I’ve never had a trained dog. The dogs I’ve had in the past were all ones that for the most part would have darted down any bunny trail after the smallest of distractions. For the most part, I could have called them and yelled until I was blue in the face, and they would only return when they were good and ready to do so or when they were hungry enough to do so.

I have read stories and seen videos of dogs who are trained to be obedient. Though they may be tempted to the extreme, they do not yield. They do not want to go against their master’s wishes. Some dogs have even died rather than disobey, much to their master’s dismay.

Lord, why, even with all the training that many of us have had, do we allow ourselves to be distracted? Why do we so readily run down the bunny trails? I realize that You are patient…and loving…and forgiving…but why do I disobey? I know what You want of me but often I ignore it or drown out Your voice with busyness. Sometimes I may not hear You but other times I hear and trot on down the bunny trail.

The Apostle Paul wrote of this struggle – and it was his struggle, too.

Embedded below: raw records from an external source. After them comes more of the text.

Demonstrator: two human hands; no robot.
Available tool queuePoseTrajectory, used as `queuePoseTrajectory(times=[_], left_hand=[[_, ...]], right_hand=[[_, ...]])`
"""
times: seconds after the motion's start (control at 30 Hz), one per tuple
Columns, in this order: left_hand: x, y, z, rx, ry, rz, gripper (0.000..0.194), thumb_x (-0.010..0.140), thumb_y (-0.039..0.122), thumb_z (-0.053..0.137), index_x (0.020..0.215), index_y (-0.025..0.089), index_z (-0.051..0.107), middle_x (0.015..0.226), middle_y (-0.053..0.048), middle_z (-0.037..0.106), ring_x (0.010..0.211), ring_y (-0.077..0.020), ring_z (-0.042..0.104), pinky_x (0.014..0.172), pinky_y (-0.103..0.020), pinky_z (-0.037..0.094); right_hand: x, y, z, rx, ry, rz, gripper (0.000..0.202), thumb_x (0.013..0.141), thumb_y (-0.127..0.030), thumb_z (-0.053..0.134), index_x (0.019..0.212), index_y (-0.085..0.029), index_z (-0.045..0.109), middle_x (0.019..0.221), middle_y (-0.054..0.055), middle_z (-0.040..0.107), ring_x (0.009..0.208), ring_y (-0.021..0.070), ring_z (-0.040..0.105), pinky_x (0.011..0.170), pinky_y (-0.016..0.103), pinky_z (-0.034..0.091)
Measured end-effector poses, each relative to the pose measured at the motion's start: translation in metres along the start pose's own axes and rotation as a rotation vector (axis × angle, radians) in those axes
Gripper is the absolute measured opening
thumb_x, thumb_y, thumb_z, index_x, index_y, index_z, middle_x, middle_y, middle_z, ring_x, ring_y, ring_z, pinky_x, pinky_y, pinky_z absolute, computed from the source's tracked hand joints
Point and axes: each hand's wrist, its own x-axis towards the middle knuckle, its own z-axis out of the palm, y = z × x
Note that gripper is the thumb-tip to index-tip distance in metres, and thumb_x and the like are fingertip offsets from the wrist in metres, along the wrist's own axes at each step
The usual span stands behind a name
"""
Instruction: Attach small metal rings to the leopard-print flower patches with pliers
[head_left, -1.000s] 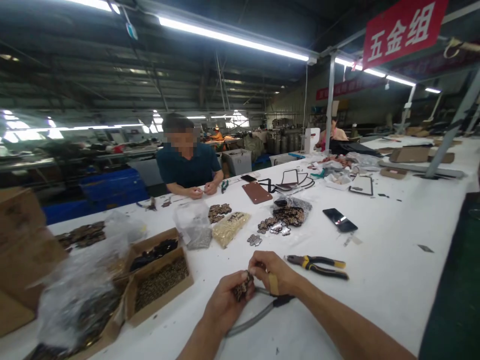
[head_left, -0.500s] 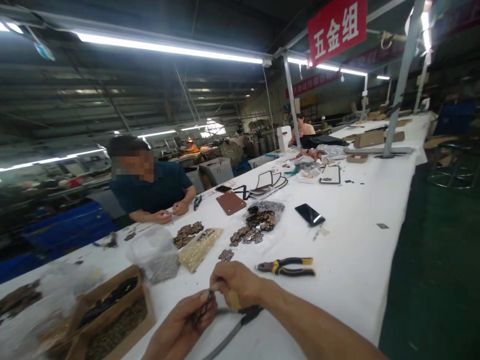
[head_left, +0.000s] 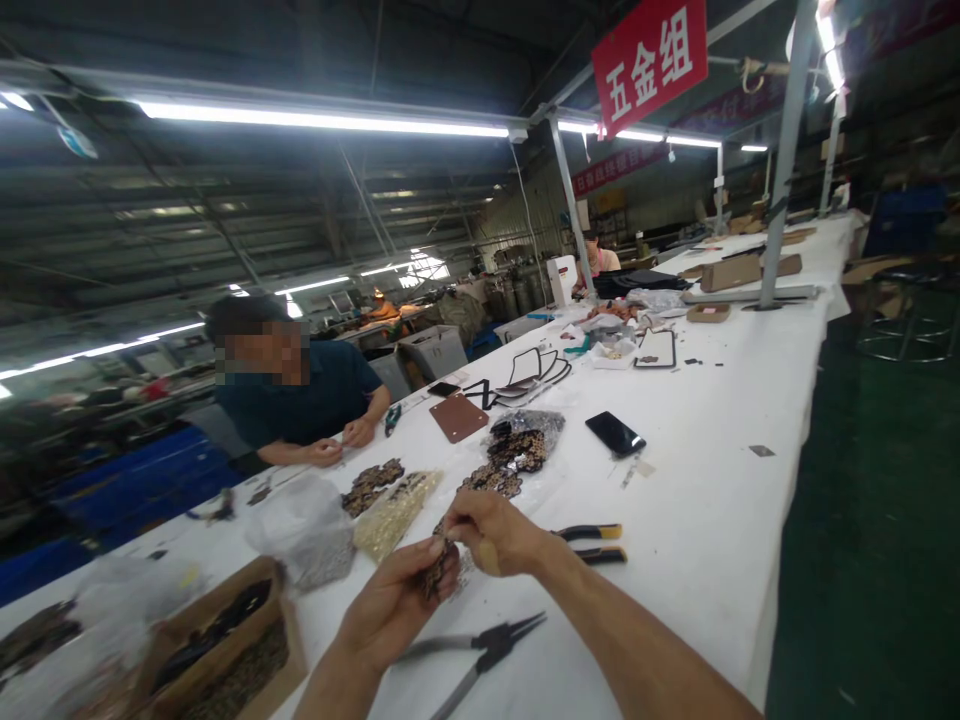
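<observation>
My left hand point(head_left: 397, 598) is closed around a small flat patterned piece point(head_left: 435, 572), brown and black, held upright above the white table. Fingers of my right hand point(head_left: 491, 535) pinch at the upper edge of that piece; whatever tiny thing lies between them is hidden. Beneath my hands lie long-nosed pliers point(head_left: 495, 642) with grey handles, their jaws pointing right. Behind my right wrist, yellow-and-black pliers point(head_left: 600, 531) show only their handles. Beyond my hands, similar patterned pieces point(head_left: 491, 481) lie in a heap beside a clear plastic bag point(head_left: 551, 428).
A cardboard box point(head_left: 289, 625) with small parts stands at left, near a bag of pale bits point(head_left: 394, 515) and a clear bag point(head_left: 300, 520). A phone point(head_left: 615, 434) lies at right. Across the table point(head_left: 705, 480) sits a co-worker point(head_left: 315, 390), hands on its edge.
Both hands have risen slightly away from me with the piece. The long-nosed pliers' jaws have come into view, while the yellow-and-black pliers' jaws are now covered by my right hand.
</observation>
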Motion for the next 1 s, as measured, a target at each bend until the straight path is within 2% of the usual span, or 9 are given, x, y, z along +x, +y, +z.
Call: queuePoseTrajectory(times=[0.2,0.37,0.47,0.53,0.6,0.7,0.77,0.87,1.0], left_hand=[[0.022,-0.013,-0.002,-0.049,-0.116,0.051,0.014,0.079,0.02,0.074,0.087,0.009,0.069,0.072,-0.004,0.059,0.062,-0.012,0.052,0.058,-0.025,0.044],[0.037,-0.028,-0.012,-0.085,-0.138,0.117,0.015,0.075,0.021,0.075,0.08,0.01,0.067,0.071,-0.005,0.061,0.061,-0.0125,0.054,0.058,-0.026,0.043],[0.035,-0.043,-0.016,-0.162,-0.152,0.167,0.018,0.071,0.022,0.077,0.07,0.011,0.063,0.067,-0.006,0.061,0.06,-0.0129,0.054,0.057,-0.026,0.042],[0.036,-0.055,-0.02,-0.269,-0.158,0.144,0.02,0.067,0.021,0.079,0.067,0.012,0.061,0.065,-0.005,0.06,0.059,-0.0123,0.053,0.056,-0.026,0.039],[0.04,-0.067,-0.027,-0.342,-0.119,0.128,0.02,0.066,0.021,0.079,0.069,0.012,0.061,0.067,-0.006,0.061,0.059,-0.0123,0.054,0.056,-0.025,0.039],[0.047,-0.085,-0.036,-0.413,-0.098,0.097,0.019,0.064,0.02,0.077,0.068,0.012,0.06,0.065,-0.006,0.061,0.058,-0.013,0.054,0.056,-0.026,0.038],[0.05,-0.093,-0.039,-0.44,-0.108,0.075,0.018,0.064,0.019,0.076,0.066,0.012,0.06,0.064,-0.007,0.061,0.057,-0.0131,0.054,0.055,-0.026,0.037],[0.051,-0.101,-0.041,-0.47,-0.129,0.052,0.017,0.064,0.018,0.075,0.067,0.012,0.06,0.064,-0.006,0.061,0.058,-0.0133,0.055,0.055,-0.025,0.037],[0.053,-0.106,-0.044,-0.506,-0.136,0.026,0.017,0.063,0.018,0.074,0.067,0.012,0.06,0.064,-0.006,0.061,0.057,-0.0133,0.055,0.055,-0.025,0.038]], right_hand=[[-0.001,0.011,-0.004,-0.04,0.016,0.016,0.011,0.082,-0.009,0.057,0.083,-0.02,0.056,0.08,0.001,0.062,0.074,0.0158,0.056,0.067,0.025,0.041],[-0.006,0.019,-0.002,-0.07,0.006,0.061,0.011,0.086,-0.01,0.056,0.084,-0.02,0.061,0.079,0.0,0.063,0.073,0.015,0.057,0.067,0.025,0.044],[-0.022,0.016,-0.006,-0.162,-0.029,0.292,0.006,0.09,-0.02,0.063,0.085,-0.02,0.066,0.077,0.0,0.065,0.07,0.0154,0.059,0.065,0.027,0.048],[-0.036,0.013,-0.012,-0.26,-0.03,0.495,0.014,0.092,-0.033,0.067,0.097,-0.02,0.068,0.092,0.003,0.069,0.078,0.0171,0.063,0.072,0.031,0.054],[-0.049,0.011,-0.021,-0.29,-0.084,0.553,0.027,0.098,-0.036,0.06,0.119,-0.019,0.063,0.12,0.008,0.065,0.098,0.0194,0.065,0.085,0.039,0.057],[-0.065,0.008,-0.04,-0.356,-0.152,0.617,0.028,0.099,-0.036,0.058,0.123,-0.021,0.062,0.128,0.01,0.062,0.105,0.0209,0.064,0.09,0.041,0.056],[-0.073,0.007,-0.05,-0.403,-0.184,0.652,0.027,0.089,-0.038,0.071,0.105,-0.017,0.068,0.108,0.009,0.068,0.09,0.0208,0.066,0.08,0.037,0.056],[-0.08,0.014,-0.057,-0.53,-0.28,0.781,0.036,0.058,-0.033,0.089,0.079,-0.017,0.065,0.075,0.003,0.066,0.068,0.0209,0.062,0.063,0.032,0.048],[-0.08,0.031,-0.052,-0.622,-0.468,0.876,0.036,0.048,-0.032,0.087,0.075,-0.02,0.067,0.07,0.002,0.067,0.067,0.0222,0.062,0.058,0.029,0.039]])
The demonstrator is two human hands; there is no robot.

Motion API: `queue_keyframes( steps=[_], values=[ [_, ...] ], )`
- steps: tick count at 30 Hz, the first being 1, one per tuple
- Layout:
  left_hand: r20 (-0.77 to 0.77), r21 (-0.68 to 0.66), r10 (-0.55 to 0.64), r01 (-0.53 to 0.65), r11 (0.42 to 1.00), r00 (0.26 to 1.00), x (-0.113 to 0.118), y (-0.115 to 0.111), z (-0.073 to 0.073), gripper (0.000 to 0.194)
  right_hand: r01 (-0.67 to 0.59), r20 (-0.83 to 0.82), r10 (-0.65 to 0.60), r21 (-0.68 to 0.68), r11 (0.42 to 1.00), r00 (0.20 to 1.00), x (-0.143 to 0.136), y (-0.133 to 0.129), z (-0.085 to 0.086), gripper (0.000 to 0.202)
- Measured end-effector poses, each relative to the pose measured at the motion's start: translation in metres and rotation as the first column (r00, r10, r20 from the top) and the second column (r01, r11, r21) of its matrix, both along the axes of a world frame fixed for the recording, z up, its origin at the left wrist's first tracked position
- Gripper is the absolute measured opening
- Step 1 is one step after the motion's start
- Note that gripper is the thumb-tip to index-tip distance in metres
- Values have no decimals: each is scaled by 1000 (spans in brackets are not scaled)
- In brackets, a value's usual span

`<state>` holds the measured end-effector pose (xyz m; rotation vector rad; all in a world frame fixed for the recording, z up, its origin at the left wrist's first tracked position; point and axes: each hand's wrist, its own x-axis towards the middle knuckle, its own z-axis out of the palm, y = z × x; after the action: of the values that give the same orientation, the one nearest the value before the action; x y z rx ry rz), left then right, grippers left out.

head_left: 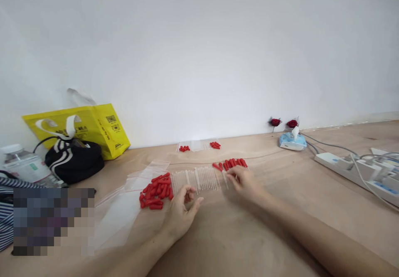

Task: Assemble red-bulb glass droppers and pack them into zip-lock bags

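Observation:
My right hand (245,182) has its thumb and fingertips pinched at a thin clear tube (225,181), at the right end of a row. That row of several thin clear tubes (207,179) lies side by side on the table. Near the row's left part is my left hand (182,210), fingers curled and thumb stretched apart, holding nothing that I can see. Beside it on the left is a heap of red dropper bulbs (156,190). Just beyond my right fingers, more red bulbs (233,163) lie in a line.
Clear plastic bags (116,216) lie left of the heap. Small bags with red bulbs (184,148) sit by the wall. A yellow bag (107,133), black pouch (75,160) and bottle (31,169) stand left. Wipes (292,142) and a power strip (339,165) are right.

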<state>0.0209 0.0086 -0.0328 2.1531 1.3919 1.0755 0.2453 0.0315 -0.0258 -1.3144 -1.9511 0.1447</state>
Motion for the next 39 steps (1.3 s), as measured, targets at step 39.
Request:
queue_keyframes(
  steps=[39],
  values=[
    [-608, 160, 222, -156, 975, 762, -80, 55, 48, 20, 482, 447, -303, -369, 795, 842, -58, 47, 13, 23]
  ],
)
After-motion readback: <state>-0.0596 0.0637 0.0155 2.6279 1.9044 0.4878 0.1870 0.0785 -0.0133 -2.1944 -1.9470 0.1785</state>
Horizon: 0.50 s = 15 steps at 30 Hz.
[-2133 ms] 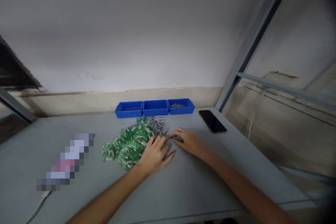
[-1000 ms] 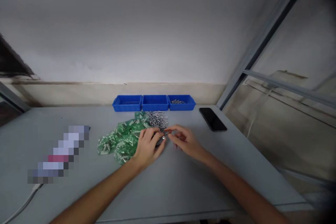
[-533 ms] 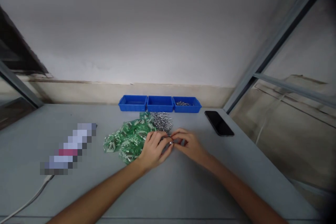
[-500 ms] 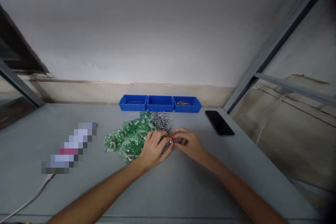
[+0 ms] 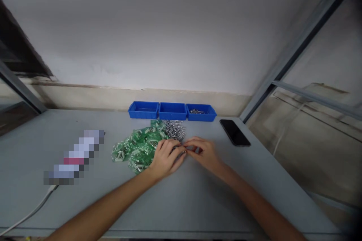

For I do not understand my own actions [I am baffled and bewildered by them]. I do not practice what I want to do, but I am doing the very thing I hate [and yielding to my human nature, my worldliness—my sinful capacity]. Now if I habitually do what I do not want to do, [that means] I agree with the Law, confessing that it is good (morally excellent). So now [if that is the case, then] it is no longer I who do it [the disobedient thing which I despise], but the sin [nature] which lives in me. For I know that nothing good lives in me, that is, in my flesh [my human nature, my worldliness—my sinful capacity]. For the willingness [to do good] is present in me, but the doing of good is not. For the good that I want to do, I do not do, but I practice the very evil that I do not want. But if I am doing the very thing I do not want to do, I am no longer the one doing it [that is, it is not me that acts], but the sin [nature] which lives in me. Romans 7:15-20 AMP

Lord, forgive me for my wanderings. May I learn to obey my Master. May I not be so easily distracted. May I avoid the bunny trails – no matter how enticing they may be. Amen.